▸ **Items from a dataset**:

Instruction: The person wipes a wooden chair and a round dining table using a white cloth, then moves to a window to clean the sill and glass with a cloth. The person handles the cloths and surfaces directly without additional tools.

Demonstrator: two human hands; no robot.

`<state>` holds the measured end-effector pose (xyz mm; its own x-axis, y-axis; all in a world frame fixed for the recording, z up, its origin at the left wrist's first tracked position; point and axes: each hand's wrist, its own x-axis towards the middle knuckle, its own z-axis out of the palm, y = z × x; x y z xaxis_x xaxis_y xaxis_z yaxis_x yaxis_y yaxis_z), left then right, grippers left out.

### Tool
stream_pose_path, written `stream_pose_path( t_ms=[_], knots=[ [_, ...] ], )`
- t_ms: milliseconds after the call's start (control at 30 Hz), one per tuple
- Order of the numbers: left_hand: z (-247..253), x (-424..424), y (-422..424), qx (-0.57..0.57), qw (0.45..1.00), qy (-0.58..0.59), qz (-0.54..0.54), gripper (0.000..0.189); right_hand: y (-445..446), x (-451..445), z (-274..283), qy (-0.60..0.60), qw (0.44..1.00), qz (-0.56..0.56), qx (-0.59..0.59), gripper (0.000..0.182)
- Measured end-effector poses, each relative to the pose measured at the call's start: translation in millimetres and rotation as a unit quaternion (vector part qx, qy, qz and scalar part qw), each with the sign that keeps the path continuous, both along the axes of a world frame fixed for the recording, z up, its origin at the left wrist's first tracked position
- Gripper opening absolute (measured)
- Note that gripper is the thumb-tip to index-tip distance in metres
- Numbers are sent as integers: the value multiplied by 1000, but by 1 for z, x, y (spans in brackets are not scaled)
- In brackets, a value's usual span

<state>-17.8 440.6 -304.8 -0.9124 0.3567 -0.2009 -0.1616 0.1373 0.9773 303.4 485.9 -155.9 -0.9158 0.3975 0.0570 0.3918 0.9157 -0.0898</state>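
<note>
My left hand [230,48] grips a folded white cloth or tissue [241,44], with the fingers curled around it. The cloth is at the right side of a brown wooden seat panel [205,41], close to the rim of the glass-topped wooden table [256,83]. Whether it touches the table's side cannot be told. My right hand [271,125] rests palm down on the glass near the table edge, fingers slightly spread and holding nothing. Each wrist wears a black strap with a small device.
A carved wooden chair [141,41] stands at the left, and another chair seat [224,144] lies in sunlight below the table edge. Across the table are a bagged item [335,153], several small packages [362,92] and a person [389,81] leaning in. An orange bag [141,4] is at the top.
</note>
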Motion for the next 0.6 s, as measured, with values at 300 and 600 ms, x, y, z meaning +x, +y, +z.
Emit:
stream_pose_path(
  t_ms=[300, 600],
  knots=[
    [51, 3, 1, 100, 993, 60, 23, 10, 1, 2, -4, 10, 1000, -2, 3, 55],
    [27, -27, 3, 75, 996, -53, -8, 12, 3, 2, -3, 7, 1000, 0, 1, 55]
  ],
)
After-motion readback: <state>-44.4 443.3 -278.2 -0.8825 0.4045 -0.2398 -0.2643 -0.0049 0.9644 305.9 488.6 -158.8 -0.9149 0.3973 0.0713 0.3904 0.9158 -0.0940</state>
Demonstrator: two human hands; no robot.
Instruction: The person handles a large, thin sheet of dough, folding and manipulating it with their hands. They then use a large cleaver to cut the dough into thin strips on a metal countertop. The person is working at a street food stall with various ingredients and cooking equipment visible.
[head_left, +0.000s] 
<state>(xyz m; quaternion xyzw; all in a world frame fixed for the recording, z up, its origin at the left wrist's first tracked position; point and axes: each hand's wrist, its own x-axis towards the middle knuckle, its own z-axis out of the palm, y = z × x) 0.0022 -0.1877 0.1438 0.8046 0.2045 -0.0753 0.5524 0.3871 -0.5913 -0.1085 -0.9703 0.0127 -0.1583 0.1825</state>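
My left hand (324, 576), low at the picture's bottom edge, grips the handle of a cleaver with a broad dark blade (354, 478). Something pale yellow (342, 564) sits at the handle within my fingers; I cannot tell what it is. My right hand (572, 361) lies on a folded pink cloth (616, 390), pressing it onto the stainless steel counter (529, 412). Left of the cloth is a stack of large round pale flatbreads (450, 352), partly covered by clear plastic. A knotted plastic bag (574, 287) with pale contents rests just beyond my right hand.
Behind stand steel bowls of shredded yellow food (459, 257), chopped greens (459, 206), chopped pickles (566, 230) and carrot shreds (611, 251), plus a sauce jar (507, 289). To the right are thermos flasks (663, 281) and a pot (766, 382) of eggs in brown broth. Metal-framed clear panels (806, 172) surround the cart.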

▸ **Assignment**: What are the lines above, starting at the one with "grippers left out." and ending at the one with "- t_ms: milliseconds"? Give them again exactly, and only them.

▸ **Response**:
`<state>` holds the measured end-effector pose (xyz mm; its own x-axis, y-axis; all in a world frame fixed for the recording, z up, its origin at the left wrist's first tracked position; point and axes: each hand's wrist, its own x-axis towards the middle knuckle, its own z-axis out of the palm, y = z × x; x y z xaxis_x xaxis_y xaxis_z yaxis_x yaxis_y yaxis_z), left then right, grippers left out.

### Tool
stream_pose_path, written `stream_pose_path( t_ms=[_], knots=[ [_, ...] ], )`
- t_ms: milliseconds after the call's start (control at 30 Hz), one per tuple

Nothing else is needed to complete the answer.